He had a point. ‘Were no fingerprints taken after that visit?’ demanded St-Cyr.

‘Ah! don’t be so difficult. It was a crisis.’

‘And how, please, did you and the doctor find her carte d’identite?’

‘Why should it matter?’

‘Just answer, please,’ said Louis, keeping up the pressure.

‘On the bedside table, leaning up against that photograph of her husband.’

‘As a warning?’

‘As a reminder, perhaps, of our lost heroism. All right, it was deliberately left there for me, or so I felt at the time.’

‘Why you, Secretaire?’

‘I … I don’t really know.’

‘And Dr Menetrel?’

‘Felt the same, I’m certain.’

‘A visit that was done after the killing and that anticipated your coming here,’ said Louis. ‘And then another, which anticipated our own and yours again. It’s odd, is it not?’

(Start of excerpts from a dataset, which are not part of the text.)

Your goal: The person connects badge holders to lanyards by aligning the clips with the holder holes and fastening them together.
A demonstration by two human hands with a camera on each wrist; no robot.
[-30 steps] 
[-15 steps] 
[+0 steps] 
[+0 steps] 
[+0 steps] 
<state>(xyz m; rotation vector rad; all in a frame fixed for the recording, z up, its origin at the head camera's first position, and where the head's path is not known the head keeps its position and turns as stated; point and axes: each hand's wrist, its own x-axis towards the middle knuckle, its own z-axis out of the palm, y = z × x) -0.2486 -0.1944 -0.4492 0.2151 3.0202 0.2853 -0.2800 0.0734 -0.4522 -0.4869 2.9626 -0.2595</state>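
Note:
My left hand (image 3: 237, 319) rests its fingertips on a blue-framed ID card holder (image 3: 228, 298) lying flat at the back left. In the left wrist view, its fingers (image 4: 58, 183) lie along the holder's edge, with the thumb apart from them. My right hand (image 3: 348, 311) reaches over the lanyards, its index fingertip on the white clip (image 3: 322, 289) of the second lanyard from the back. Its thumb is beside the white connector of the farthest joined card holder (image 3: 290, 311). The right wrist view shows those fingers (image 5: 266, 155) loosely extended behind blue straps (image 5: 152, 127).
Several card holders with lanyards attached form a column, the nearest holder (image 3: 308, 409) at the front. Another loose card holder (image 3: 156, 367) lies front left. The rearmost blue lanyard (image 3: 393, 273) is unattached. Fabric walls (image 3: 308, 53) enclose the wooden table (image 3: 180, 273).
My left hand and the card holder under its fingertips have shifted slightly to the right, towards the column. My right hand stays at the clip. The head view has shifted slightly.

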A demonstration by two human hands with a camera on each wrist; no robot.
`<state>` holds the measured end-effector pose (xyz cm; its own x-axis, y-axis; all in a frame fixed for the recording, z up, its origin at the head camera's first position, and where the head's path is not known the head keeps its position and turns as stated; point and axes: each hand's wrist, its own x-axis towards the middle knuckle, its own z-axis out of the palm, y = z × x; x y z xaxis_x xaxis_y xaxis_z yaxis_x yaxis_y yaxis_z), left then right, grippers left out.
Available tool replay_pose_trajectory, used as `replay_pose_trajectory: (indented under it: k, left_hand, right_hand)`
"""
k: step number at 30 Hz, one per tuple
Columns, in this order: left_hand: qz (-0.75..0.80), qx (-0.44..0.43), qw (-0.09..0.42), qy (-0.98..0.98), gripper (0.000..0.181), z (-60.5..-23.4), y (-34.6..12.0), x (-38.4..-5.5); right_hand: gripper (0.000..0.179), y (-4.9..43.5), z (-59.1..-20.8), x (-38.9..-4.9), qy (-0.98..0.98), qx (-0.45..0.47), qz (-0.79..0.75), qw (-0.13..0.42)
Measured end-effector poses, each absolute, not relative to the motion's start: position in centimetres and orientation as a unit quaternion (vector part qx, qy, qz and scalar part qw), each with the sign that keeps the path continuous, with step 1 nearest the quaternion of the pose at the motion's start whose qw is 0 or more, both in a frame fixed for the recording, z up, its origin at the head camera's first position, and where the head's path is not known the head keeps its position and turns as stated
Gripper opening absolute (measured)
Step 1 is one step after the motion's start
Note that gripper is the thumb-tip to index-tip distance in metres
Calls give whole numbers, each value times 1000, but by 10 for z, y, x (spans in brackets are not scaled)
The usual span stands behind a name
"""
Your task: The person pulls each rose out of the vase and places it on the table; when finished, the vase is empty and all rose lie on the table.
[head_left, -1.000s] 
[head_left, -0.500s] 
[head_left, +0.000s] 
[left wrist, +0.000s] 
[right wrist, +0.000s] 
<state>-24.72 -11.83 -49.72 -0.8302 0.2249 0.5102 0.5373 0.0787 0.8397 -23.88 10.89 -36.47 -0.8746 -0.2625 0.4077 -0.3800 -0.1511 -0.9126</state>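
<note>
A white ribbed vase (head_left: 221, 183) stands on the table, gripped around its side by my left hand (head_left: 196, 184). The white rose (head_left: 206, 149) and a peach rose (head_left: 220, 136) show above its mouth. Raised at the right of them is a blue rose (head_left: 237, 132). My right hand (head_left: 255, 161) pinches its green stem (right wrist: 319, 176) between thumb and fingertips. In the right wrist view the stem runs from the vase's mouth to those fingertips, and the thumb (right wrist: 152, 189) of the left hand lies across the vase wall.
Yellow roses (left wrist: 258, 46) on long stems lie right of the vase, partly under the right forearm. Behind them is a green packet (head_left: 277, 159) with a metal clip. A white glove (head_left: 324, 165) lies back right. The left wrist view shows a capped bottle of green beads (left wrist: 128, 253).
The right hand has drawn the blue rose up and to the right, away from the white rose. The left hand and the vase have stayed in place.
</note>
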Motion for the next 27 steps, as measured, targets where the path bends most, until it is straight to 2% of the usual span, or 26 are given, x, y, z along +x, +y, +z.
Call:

‘Look, people come and go in this place at all hours up to and even beyond the curfew. Anyone could have slipped in and out if asked to – the killer too, of course. Old Rigaud, the concierge, was having a hell of a time keeping track of the residents and finally went on strike. They were driving him crazy simply for the fun of it, so we had to let him stay on.’

‘Please wait downstairs or in your car, Secretaire. Hermann and I won’t be long.’

‘Will there be fingerprints on those?’ He indicated the letters.

‘Other than the Marechal’s, Madame Dupuis’s and those of any number of postal clerks, since the letters were mailed? Not likely, but they’ll have to be dusted.’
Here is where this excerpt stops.